Mahashi
Mahashi

Reputation: 119

Makefile directory rule dependency rebuild

I got Makefile like this

all: sub-dir my-rule

sub-dir:
    $(MAKE) -C $@

my-rule: sub-dir
    g++ main.cpp

.PHONY sub-dir

So basically I want to wait for sub-dir to finish before building my-rule but my-rule is rebuilt everytime - even if there where no changes in sub-dir.

How can I make it to wait for sub-dir and rebuild my-rule only when there were changes in sub-dir?

Upvotes: 1

Views: 1698

Answers (1)

MadScientist
MadScientist

Reputation: 100926

When you write a rule like:

my-rule: sub-dir

the target (my-rule) will be rebuilt if the prerequisite (sub-dir) is newer. Make doesn't care whether the target or prerequisite are files are directories, only what their last modified time is.

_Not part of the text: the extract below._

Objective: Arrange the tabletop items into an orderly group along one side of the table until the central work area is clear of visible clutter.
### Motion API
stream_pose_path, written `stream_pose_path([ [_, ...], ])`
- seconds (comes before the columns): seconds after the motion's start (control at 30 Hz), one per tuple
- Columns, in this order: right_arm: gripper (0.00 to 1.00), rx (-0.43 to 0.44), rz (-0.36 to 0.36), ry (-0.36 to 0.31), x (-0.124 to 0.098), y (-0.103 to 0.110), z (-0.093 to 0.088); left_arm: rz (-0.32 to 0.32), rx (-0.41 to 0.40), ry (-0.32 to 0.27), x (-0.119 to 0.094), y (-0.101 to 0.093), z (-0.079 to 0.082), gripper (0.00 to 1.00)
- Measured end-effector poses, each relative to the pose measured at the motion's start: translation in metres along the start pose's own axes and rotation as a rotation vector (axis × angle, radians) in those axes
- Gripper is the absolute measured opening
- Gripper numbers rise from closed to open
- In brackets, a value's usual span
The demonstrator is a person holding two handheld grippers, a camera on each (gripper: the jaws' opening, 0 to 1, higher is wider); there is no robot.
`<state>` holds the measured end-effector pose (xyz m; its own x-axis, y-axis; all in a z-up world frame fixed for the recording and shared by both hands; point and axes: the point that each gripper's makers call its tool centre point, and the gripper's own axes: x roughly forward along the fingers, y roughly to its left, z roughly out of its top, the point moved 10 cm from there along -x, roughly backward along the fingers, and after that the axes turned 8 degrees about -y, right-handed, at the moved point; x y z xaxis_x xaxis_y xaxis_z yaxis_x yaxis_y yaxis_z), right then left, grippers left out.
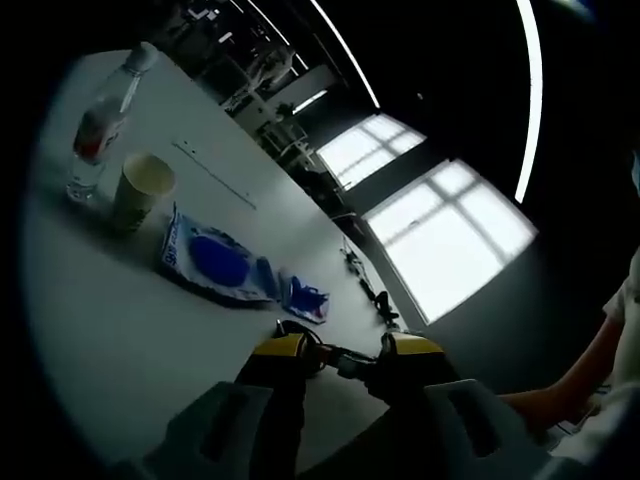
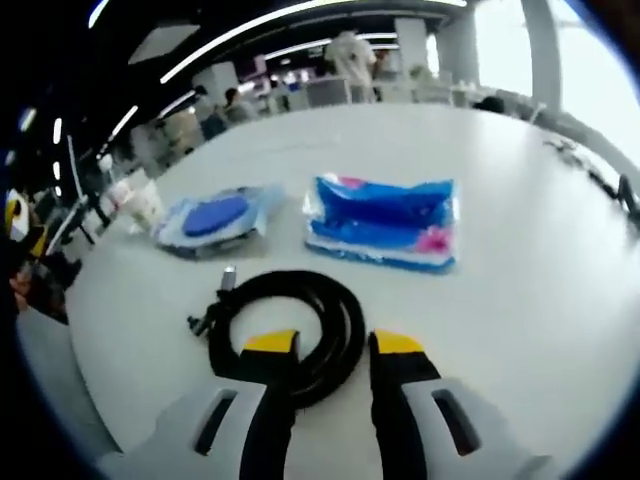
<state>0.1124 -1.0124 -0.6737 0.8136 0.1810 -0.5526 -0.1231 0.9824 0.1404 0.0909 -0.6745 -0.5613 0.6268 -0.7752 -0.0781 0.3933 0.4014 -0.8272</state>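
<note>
The right gripper (image 2: 335, 348), with its yellow-tipped black jaws spread and nothing between them, stood over the near edge of a coiled black cable with a metal plug end (image 2: 285, 325), which lay flat on the white table (image 2: 520, 300); the coil's rim ran between the two jaw tips, so this gripper looked clearly the nearer one and a short forward dip should have let it close on the loop. Beyond the coil, well apart from it, lay a flat blue and pink plastic packet (image 2: 382, 222) with its long axis across the view, and to its left a clear pouch holding a round blue pad (image 2: 215, 218). The left gripper (image 1: 340, 348) hung released too, its jaws apart just above the table; a dark bit of cable appeared between the tips, though whether it touched them could not be told. Farther out that way stood a pale paper cup (image 1: 140, 190) and a clear plastic water bottle with a red label (image 1: 102, 125), close together near the table's edge.
</note>
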Motion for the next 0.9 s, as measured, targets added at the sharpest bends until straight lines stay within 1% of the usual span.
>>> stream_pose_path([
  [0.07, 0.34, -0.013, -0.003, -0.01, 0.0, 0.001, -0.001, 0.004, 0.006, -0.002, -0.001, 0.0, 0.0, 0.32],
  [0.13, 0.38, -0.012, -0.001, -0.015, -0.001, 0.002, -0.002, 0.008, 0.009, -0.003, -0.002, 0.001, 0.001, 0.32],
  [0.23, 0.38, -0.013, 0.008, -0.024, -0.003, 0.003, -0.002, 0.016, 0.014, -0.003, -0.004, 0.002, 0.0, 0.33],
  [0.33, 0.41, -0.025, 0.023, -0.05, -0.005, 0.004, 0.001, 0.03, 0.029, -0.006, -0.006, 0.002, -0.001, 0.36],
  [0.47, 0.51, -0.014, 0.048, -0.113, -0.007, 0.006, 0.007, 0.067, 0.077, -0.018, -0.006, 0.005, -0.001, 0.52],
  [0.5, 0.54, -0.005, 0.05, -0.121, -0.008, 0.007, 0.009, 0.072, 0.097, -0.023, -0.006, 0.008, 0.0, 0.54],
  [0.57, 0.58, -0.007, 0.038, -0.12, -0.009, 0.007, 0.01, 0.075, 0.104, -0.012, -0.007, 0.009, 0.001, 0.53],
  [0.63, 0.63, -0.014, 0.035, -0.131, -0.01, 0.007, 0.012, 0.089, 0.136, -0.014, -0.008, 0.011, 0.002, 0.56],
  [0.7, 0.68, -0.002, 0.038, -0.149, -0.011, 0.008, 0.014, 0.126, 0.198, -0.04, -0.009, 0.013, 0.005, 0.66],
  [0.73, 0.71, 0.002, 0.045, -0.157, -0.011, 0.01, 0.015, 0.147, 0.236, -0.06, -0.01, 0.016, 0.007, 0.75],
  [0.8, 0.72, -0.002, 0.061, -0.168, -0.014, 0.013, 0.017, 0.168, 0.267, -0.065, -0.011, 0.018, 0.008, 0.85],
  [0.83, 0.73, -0.002, 0.068, -0.173, -0.014, 0.015, 0.017, 0.172, 0.267, -0.055, -0.012, 0.019, 0.008, 0.88],
  [0.9, 0.75, 0.005, 0.08, -0.178, -0.015, 0.017, 0.018, 0.179, 0.283, -0.031, -0.014, 0.021, 0.009, 0.87],
])
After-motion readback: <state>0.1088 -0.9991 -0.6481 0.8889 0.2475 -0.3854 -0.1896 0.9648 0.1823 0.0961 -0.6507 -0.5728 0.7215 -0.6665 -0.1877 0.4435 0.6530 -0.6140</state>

Your makefile has many issues. The simplest one is that you never create a target my-rule, so as far as make is concerned that target is always out of date (non-existent == out of date).

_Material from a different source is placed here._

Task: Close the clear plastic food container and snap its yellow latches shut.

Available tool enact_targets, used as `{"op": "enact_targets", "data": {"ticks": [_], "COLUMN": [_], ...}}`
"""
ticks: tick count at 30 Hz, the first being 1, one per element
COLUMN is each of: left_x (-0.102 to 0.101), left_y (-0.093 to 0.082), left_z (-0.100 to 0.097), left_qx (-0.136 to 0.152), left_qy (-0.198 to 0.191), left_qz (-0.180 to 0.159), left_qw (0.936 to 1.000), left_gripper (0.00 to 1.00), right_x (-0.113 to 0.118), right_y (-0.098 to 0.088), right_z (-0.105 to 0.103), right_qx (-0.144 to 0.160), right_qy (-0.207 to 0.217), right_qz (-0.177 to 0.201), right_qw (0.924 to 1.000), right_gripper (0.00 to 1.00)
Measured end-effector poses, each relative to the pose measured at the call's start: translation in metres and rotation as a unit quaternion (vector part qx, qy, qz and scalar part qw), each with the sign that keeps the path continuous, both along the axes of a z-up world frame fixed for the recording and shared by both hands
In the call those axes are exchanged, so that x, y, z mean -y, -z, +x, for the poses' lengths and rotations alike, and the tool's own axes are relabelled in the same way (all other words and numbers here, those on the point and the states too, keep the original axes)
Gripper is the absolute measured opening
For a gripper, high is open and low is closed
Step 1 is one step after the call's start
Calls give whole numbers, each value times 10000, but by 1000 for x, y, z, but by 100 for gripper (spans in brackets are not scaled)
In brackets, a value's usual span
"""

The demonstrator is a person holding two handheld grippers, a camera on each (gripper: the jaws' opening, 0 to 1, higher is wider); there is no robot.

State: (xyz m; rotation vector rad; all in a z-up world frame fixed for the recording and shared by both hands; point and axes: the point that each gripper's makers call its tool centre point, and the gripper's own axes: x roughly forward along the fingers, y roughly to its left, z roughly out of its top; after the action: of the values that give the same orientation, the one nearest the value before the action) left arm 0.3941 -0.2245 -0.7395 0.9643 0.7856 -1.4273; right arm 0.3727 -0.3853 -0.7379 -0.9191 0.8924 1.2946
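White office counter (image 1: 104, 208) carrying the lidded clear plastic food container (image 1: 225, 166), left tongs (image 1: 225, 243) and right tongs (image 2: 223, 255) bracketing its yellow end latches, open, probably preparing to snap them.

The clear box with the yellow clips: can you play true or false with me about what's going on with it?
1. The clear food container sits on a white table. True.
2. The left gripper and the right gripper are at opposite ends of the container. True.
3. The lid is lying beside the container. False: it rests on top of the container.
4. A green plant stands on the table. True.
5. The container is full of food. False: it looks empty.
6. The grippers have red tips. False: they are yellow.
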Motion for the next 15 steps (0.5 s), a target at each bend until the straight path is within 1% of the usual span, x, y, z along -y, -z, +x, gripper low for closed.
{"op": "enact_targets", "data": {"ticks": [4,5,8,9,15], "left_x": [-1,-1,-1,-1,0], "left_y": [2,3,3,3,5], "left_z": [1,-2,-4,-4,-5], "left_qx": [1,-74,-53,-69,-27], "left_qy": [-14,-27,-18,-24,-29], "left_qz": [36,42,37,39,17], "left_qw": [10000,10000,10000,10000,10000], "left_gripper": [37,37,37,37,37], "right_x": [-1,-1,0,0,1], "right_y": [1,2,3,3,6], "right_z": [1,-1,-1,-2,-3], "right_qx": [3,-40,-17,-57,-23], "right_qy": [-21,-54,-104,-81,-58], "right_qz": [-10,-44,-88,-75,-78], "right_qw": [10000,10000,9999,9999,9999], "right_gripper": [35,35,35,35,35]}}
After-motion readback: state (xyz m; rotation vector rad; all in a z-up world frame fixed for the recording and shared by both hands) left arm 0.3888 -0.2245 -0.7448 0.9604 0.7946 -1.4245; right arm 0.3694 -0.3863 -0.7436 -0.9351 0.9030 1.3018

You have to write your rule like this so that the recipe updates the target:

my-rule: sub-dir
        g++ main.cpp -o $@

Of course change my-rule if that's not the program you want to create.

Second, directory modification times are updated when the directory changes. The directory changes when something in that directory is renamed, added, or removed. So if you invoke the sub-make and the sub-make renames, adds, or removes something in that directory then the my-rule target will be out of date. If nothing is renamed, added, or removed, then my-rule will NOT be out of date.

In general you almost never want to list a directory as a prerequisite. Instead, you should list the targets that the sub-make creates as the prerequisite, like this (supposing the sub-make creates libfoo.):

sub-dir/libfoo.a: FORCE
        $(MAKE) -C $(@D)
FORCE:

my-rule: sub-dir/libfoo.a
        ...

The FORCE rule is there to force the sub-make to be invoked even if sub-dir/libfoo.a already exists.